# Action item
Only the lines below starting at the one that contains "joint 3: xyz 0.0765" and ending at the one that contains "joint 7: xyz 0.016" are to be reproduced, exactly and with both ends kept.

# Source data
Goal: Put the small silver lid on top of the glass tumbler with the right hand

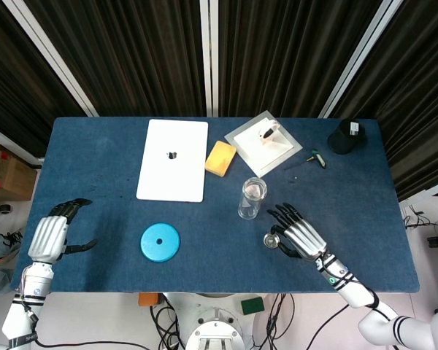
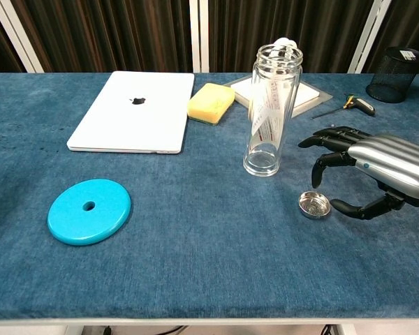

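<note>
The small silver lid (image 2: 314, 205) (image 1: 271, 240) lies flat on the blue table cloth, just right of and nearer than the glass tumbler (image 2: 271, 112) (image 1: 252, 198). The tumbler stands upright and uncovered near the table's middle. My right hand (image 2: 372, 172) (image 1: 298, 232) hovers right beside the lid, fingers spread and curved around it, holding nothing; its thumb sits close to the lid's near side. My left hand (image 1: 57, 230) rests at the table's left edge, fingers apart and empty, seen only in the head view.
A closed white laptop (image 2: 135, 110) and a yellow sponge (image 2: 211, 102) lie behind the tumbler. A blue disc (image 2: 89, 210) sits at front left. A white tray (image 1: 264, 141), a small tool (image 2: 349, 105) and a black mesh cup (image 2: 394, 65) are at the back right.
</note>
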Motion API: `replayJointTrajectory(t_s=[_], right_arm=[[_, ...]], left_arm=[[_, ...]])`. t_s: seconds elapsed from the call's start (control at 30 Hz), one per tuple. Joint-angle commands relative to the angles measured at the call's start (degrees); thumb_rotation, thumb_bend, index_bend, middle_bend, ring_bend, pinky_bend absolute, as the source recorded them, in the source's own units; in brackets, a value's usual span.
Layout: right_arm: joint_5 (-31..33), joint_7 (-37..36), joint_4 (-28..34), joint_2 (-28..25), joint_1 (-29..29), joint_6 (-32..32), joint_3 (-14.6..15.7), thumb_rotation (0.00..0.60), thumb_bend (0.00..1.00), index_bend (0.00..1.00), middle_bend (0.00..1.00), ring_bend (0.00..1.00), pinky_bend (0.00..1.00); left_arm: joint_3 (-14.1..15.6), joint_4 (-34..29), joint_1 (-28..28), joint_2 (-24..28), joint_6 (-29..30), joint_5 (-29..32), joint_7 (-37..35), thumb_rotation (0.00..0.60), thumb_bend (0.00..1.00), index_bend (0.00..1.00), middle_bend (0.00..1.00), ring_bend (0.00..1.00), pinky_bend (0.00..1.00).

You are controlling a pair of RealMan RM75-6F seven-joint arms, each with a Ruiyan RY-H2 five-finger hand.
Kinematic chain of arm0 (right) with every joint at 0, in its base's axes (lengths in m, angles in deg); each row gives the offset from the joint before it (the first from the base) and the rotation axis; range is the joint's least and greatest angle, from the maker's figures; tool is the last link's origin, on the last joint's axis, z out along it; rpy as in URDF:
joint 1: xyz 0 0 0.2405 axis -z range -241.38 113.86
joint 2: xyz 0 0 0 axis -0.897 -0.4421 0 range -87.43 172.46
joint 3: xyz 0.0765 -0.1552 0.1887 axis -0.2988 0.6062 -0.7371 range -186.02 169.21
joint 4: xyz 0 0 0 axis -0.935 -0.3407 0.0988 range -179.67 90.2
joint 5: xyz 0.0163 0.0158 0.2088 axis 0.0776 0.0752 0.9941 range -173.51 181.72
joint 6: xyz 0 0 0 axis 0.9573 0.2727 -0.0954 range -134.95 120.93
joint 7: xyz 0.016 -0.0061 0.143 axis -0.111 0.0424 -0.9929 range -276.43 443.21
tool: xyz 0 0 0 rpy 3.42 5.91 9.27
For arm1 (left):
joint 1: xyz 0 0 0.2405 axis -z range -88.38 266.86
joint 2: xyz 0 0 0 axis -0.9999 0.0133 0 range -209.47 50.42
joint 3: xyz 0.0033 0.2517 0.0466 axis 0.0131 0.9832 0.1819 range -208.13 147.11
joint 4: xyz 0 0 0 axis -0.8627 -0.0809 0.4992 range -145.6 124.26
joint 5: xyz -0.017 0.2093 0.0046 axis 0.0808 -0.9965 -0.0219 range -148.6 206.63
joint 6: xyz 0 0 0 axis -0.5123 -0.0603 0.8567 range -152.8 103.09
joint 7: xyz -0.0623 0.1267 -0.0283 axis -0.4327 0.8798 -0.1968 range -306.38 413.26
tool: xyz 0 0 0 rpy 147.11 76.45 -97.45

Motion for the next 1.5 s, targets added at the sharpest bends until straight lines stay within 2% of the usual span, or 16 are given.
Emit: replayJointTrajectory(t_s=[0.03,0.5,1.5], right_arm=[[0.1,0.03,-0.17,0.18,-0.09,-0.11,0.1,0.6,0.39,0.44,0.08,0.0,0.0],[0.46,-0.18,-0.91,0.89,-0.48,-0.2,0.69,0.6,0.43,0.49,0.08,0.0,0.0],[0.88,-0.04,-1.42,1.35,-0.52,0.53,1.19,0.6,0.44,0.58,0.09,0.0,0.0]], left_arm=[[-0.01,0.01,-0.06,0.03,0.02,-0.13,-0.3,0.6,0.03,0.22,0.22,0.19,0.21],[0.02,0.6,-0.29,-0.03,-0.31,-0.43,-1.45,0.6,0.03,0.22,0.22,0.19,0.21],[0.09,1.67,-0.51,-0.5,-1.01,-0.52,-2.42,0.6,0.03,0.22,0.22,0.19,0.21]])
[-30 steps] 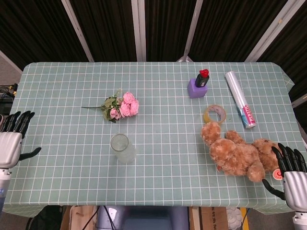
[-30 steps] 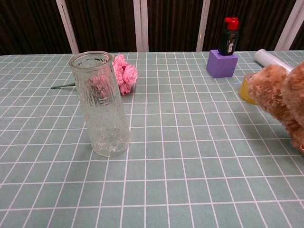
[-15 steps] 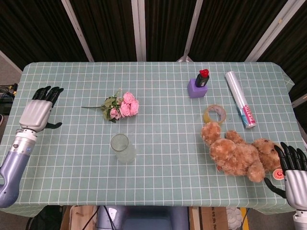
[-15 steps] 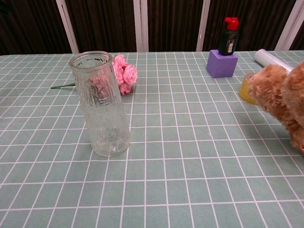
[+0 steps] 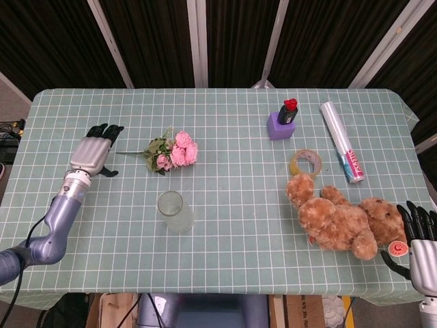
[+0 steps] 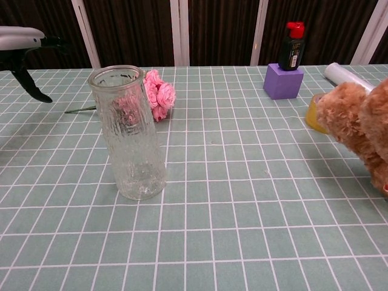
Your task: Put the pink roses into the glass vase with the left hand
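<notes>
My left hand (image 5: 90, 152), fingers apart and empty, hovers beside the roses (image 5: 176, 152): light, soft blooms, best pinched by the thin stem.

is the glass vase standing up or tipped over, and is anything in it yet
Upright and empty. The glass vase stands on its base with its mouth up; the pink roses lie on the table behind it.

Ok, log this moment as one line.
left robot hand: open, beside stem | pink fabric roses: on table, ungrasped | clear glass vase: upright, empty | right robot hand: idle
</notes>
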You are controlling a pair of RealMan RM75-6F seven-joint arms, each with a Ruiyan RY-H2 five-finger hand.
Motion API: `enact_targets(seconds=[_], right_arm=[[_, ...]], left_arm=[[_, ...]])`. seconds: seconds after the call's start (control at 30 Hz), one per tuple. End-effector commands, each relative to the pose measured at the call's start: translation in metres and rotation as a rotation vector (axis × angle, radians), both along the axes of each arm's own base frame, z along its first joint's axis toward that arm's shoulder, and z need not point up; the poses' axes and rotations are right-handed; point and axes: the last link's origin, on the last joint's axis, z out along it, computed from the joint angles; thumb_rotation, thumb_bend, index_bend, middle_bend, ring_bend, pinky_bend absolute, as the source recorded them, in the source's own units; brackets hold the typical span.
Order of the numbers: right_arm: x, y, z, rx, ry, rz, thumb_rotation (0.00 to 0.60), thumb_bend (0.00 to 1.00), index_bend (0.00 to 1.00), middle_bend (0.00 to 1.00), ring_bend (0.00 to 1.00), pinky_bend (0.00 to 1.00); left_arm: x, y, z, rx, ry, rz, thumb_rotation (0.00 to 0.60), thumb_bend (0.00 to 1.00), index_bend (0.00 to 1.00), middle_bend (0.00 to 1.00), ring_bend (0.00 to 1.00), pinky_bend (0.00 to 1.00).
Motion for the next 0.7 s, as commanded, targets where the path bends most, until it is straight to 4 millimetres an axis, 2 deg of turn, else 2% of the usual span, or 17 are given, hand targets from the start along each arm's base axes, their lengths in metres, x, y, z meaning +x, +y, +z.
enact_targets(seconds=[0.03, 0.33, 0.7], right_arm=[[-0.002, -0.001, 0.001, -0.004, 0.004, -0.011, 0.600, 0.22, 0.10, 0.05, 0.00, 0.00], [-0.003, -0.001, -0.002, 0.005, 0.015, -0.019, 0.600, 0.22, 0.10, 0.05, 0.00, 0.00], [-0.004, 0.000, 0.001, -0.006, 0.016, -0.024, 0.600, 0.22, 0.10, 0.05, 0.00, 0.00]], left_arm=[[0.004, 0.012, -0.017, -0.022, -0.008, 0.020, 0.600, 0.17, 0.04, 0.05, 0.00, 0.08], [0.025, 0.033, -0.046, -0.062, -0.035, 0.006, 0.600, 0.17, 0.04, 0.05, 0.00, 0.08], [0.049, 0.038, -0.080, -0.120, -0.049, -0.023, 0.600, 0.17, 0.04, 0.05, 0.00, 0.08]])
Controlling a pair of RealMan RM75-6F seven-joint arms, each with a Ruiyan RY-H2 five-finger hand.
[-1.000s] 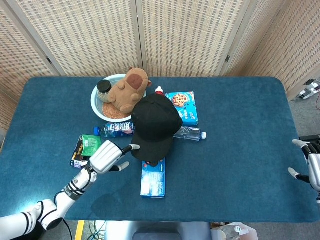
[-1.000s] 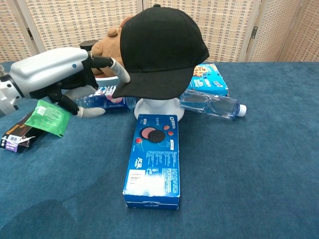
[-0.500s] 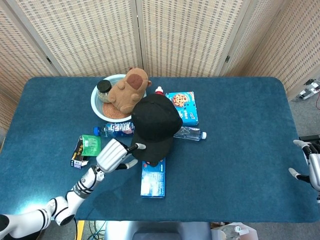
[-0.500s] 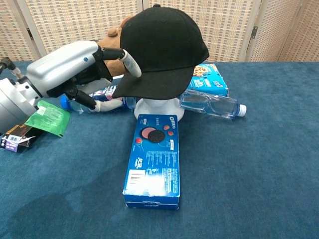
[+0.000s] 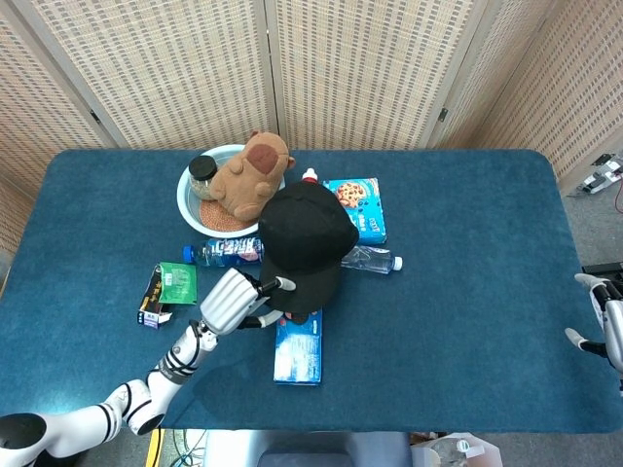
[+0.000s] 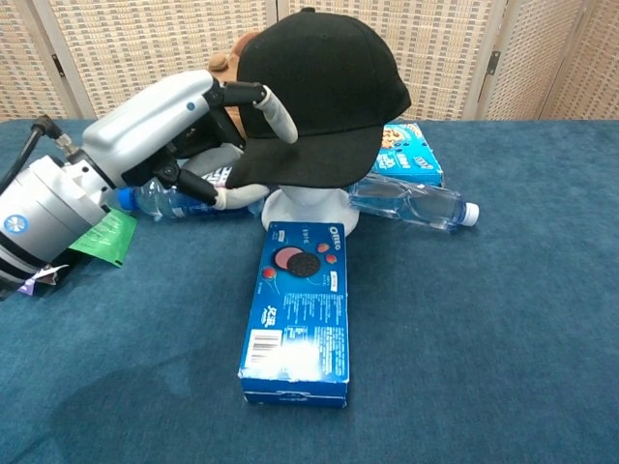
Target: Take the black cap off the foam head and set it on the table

# Output below
joint 3: xyz 0.0765 -0.1552 0.1887 axis -0.2988 0.6062 -0.7371 range -186.02 169.21
joint 4: xyz 0 0 0 axis -0.935 -0.3407 0.0988 range -179.67 90.2
joint 5: xyz 0.0163 0.0158 0.2088 axis 0.0776 0.0752 0.9941 range -173.51 181.72
joint 6: xyz 0 0 0 axis 0.9573 0.2727 -0.0954 range -134.95 120.93
joint 7: xyz 0.016 -0.0061 0.143 axis -0.111 0.0424 -0.9929 range -276.43 443.21

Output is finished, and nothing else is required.